Stowaway survives multi-hour flight in jumbo cargo bay

From Africa to Amsterdam
Stowaway survives multi-hour flight in jumbo cargo bay

Cargolux is one of the major European air freight companies and owns a fleet of 30 Boeing 744 and 747-8 jumbos.

In freezing temperatures and at an altitude of more than 10,000 meters, a man has endured the landing gear bay of a wide-bodied aircraft. It is still unclear where the person got onto the runway and boarded the plane. The Boeing 747 initially took off from Johannesburg.

A stowaway survived a multi-hour flight from Africa in the landing gear door of a cargo plane’s nose wheel. The man was discovered by Dutch security forces at Amsterdam’s Schiphol Airport on Sunday afternoon.

“First of all, it is important that the man recovers. The case will be handed over to the immigration authorities,” a military police spokesman told radio station NH Nieuws. “It is very unusual for anyone to have survived the cold at such an altitude – very, very unusual.”

The condition of the man is according to the circumstances good. He had to be admitted to a hospital. The Cargolux flight with the abbreviation CV7156 initially took off on Saturday at around 7.30 p.m. local time in Johannesburg, South Africa. After a stopover in Nairobi, the capital of Kenya, the Boeing 744-400 completed the route to Amsterdam in 8 hours and 6 minutes.
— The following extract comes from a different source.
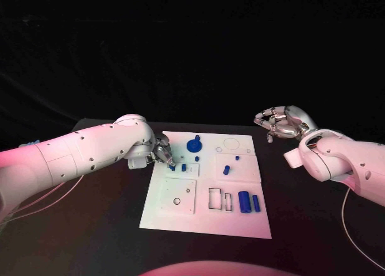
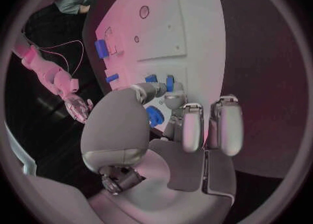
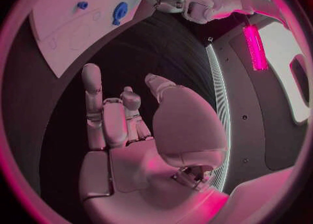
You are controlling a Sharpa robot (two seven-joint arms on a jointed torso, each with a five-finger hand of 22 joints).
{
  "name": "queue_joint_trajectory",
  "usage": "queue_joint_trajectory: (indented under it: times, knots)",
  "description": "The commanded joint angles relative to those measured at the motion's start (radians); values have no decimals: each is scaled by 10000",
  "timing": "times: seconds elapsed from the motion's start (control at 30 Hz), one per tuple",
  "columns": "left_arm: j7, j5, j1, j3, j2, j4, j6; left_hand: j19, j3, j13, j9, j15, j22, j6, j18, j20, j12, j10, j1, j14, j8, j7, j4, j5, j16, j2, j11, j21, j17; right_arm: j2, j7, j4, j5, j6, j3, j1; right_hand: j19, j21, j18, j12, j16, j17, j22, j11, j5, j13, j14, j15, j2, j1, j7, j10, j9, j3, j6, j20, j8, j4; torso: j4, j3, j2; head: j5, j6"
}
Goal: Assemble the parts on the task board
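A white task board [image 1: 172, 215] lies flat in the middle of a black table [image 1: 93, 230], with small blue parts scattered over it.

My left hand [image 1: 162, 154] reaches in over the board's near-left upper area, fingers pointed down onto the plate. Its fingertips [image 2: 172, 99] sit right among a cluster of small blue pegs [image 1: 183, 167]; from the wrist camera, one blue piece [image 2: 154, 115] appears to be tucked between the thumb and a finger, but the fingers hide most of it, so I cannot tell whether I am gripping it or only touching it. Two other fingers stand straight and apart beside them.

Just beyond that hand, toward the far edge of the board, stands a larger round blue part [image 1: 194, 144]. Further right lie two more small blue pegs [image 1: 226, 169], near the board's centre. Near the closer right corner, two long blue blocks [image 1: 245, 202] lie side by side next to narrow rectangular slots [image 1: 215, 198].

My right hand [image 1: 278, 123] hangs in the air off the board's far-right corner, well apart from every part. It holds nothing; its fingers are loosely curled, with gaps between them.
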Motion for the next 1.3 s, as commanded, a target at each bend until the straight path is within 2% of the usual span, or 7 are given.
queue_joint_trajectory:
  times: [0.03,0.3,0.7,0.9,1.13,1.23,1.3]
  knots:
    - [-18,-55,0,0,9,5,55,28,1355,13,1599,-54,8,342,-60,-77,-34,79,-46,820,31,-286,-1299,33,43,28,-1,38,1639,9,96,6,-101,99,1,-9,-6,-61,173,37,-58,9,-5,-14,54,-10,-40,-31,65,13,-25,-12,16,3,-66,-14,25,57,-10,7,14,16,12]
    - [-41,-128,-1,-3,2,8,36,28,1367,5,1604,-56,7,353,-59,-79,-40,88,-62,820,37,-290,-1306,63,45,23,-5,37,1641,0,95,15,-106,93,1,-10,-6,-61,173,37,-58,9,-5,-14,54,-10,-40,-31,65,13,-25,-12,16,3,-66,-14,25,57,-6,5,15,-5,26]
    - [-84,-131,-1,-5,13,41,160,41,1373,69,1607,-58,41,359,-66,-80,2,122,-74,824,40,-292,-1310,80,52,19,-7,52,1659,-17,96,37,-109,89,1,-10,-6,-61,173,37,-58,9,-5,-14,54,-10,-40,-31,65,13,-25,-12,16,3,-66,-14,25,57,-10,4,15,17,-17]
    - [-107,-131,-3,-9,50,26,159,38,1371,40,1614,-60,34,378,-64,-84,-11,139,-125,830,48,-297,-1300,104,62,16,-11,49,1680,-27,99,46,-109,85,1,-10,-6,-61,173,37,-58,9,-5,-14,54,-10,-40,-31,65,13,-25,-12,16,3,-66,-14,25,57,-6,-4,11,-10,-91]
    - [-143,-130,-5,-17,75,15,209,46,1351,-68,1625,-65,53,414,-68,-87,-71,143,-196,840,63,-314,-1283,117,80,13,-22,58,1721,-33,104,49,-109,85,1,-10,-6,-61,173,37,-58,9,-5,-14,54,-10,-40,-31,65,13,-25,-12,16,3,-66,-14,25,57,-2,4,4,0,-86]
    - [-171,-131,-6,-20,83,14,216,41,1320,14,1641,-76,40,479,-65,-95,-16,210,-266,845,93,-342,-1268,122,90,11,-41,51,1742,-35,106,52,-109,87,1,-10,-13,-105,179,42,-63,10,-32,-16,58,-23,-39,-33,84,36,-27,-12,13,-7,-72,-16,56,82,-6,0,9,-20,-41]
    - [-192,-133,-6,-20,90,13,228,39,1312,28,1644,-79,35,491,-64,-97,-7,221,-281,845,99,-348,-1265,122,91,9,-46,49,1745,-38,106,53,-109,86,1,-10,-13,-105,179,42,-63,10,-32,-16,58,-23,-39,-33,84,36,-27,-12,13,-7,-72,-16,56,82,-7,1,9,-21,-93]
It is initially unclear whether the person got into the landing gear bay in Johannesburg or Nairobi. He was hypothermic when he was found. So far, no information has been given on the nationality and the exact age of the man.

Again and again people try to travel as stowaways in the landing gear bay of airplanes. The attempts usually end fatally. Many fall to the ground as they land, others lose consciousness and die of hypoxia and hypothermia.

It was not until early December 2021 that a 26-year-old man survived in the landing gear bay of a Boeing 737 on the two-and-a-half-hour flight from Guatemala to Miami. According to the US Federal Aviation Administration, more than 80 percent of people who try to enter the United States in this way die.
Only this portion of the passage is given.